- **Work to be completed**
Your reply should restate the lines from the top of the entries through the line containing "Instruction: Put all" word for word, with no pictures.

- **Provided records**
━━━━━━

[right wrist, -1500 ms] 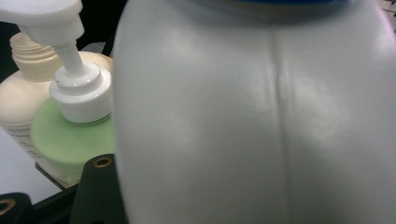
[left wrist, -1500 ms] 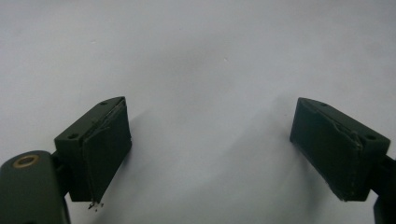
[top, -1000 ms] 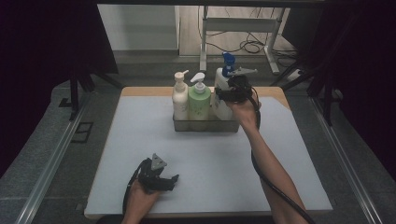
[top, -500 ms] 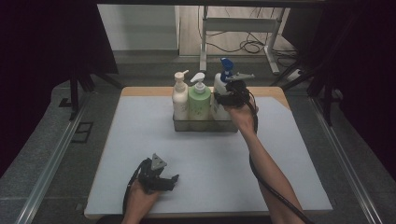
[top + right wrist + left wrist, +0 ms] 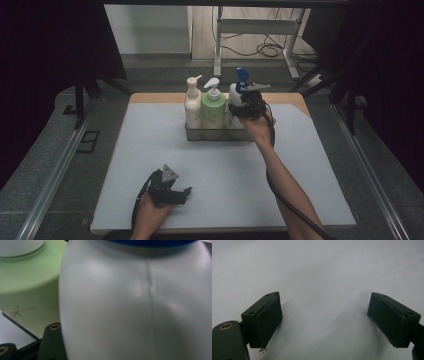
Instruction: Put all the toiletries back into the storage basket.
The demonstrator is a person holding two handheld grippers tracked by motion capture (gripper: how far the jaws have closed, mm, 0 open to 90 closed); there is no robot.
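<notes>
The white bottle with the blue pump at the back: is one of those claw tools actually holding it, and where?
Yes. The right gripper grips the white bottle around its body, below the blue pump. The left gripper holds nothing.

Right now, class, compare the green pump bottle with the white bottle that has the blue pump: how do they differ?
The green pump bottle has a white pump; the white bottle has a blue one. The green bottle stands in the middle of the tray, the white bottle at its right end. The green bottle stands free; the right gripper is on the white bottle, which stands higher. Both are upright pump bottles.
</notes>
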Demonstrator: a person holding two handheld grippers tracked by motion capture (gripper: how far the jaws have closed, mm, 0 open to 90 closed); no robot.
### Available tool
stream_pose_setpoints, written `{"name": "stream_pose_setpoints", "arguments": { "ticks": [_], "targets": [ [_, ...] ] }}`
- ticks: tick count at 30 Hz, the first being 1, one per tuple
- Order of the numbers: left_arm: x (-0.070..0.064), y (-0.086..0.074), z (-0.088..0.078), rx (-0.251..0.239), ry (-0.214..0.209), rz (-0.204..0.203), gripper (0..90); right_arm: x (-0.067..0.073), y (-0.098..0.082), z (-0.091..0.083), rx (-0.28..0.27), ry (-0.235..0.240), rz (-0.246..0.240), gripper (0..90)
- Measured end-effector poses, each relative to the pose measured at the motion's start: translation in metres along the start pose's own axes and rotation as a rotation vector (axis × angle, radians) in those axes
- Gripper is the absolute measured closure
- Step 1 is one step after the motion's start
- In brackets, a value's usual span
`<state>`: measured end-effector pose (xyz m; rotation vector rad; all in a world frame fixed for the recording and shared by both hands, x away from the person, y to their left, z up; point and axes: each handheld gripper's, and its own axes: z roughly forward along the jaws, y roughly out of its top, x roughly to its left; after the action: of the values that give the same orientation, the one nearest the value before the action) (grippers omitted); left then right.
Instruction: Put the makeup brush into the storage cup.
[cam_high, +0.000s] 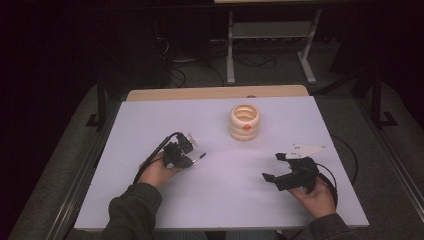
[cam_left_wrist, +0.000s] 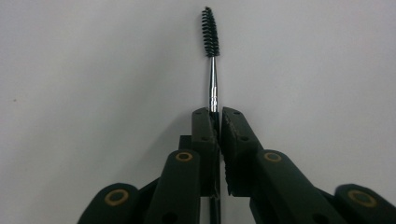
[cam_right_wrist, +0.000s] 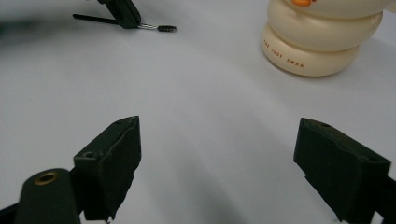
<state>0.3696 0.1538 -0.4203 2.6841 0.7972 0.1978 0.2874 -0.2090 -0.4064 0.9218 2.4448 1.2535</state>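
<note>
left gripper (cam_high: 194, 161) is clamped on a mascara wand (cam_left_wrist: 211, 60), held clear above the table (cam_high: 150, 120), well apart from the cream ringed holder (cam_high: 245, 122). right gripper (cam_high: 274, 166) stands wide and empty. step in hand: carrying. the wand's long axis runs straight out of the jaws, bristle tip leading, probably toward table centre. next: raise, tip down, aim at the holder's open top.

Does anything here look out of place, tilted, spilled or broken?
Nothing stands out. The left gripper is shut on the small brush, gripping its handle straight and centred. The cream ringed holder stands upright on the table, with no spill visible. The right gripper is open and holds nothing.
</note>
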Motion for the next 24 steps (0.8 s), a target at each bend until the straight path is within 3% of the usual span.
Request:
{"name": "stream_pose_setpoints", "arguments": {
  "ticks": [8, 24],
  "targets": [
    [0.002, 0.003, 0.000, 0.027, -0.013, -0.022, 85.8, 0.000, 0.000, 0.002, 0.008, 0.002, 0.006, 14.1],
    [0.005, 0.002, -0.011, -0.033, -0.020, -0.058, 85.9, -0.001, -0.001, 0.002, 0.011, 0.013, 0.013, 14.2]
  ]
}}
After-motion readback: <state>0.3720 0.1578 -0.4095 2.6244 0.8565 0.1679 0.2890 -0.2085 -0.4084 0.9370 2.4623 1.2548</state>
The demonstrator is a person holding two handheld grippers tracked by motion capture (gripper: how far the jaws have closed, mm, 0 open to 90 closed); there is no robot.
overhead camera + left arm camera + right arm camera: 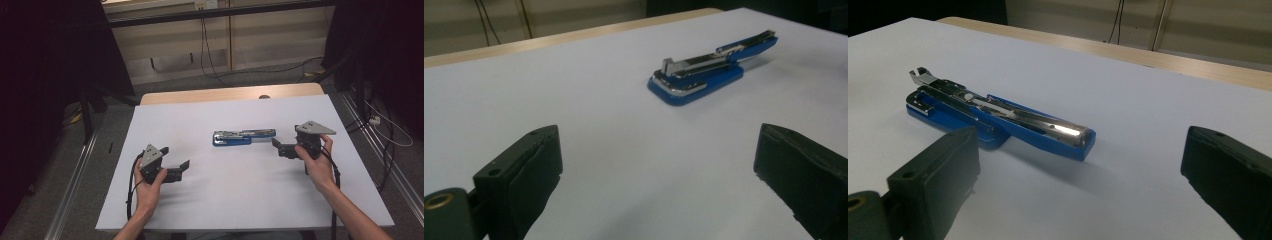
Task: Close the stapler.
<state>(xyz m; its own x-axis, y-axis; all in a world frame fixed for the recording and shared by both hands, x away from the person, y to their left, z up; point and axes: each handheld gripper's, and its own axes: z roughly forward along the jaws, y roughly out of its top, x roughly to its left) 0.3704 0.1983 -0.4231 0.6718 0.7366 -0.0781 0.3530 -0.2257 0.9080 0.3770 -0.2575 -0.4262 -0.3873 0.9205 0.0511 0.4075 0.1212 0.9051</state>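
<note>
both hand-held grippers, left (176, 164) and right (278, 146), gape empty beside stapler (243, 136).

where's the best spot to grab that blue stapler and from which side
Grip the stapler across its narrow width at the right-hand end, where the blue arm lies folded out flat. The right gripper, open and close by, could come in from the right, jaws straddling the long sides. The bare metal magazine looks slippery, so closing on the blue plastic edges seems safer.

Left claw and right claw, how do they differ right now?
The left claw sits nearer the person, well short of the stapler; the right claw sits farther up the table, close beside the stapler's end. Both are open and hold nothing.
</note>
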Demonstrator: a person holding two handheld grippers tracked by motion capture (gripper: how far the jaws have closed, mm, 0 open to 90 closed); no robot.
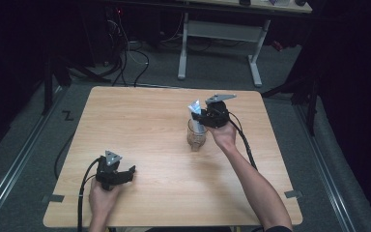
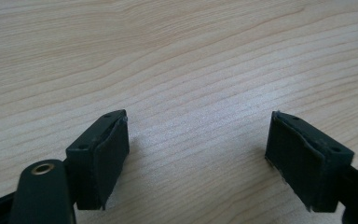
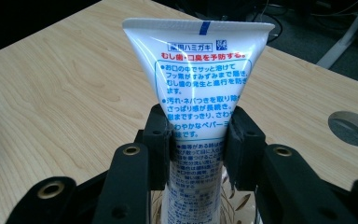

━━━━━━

- **Response area**
[right wrist, -1500 ms] 
[left wrist, -1500 ms] 
[top, -1000 ms] 
[top, -500 ms] 
[top + right wrist + left wrist, +0 ms] 
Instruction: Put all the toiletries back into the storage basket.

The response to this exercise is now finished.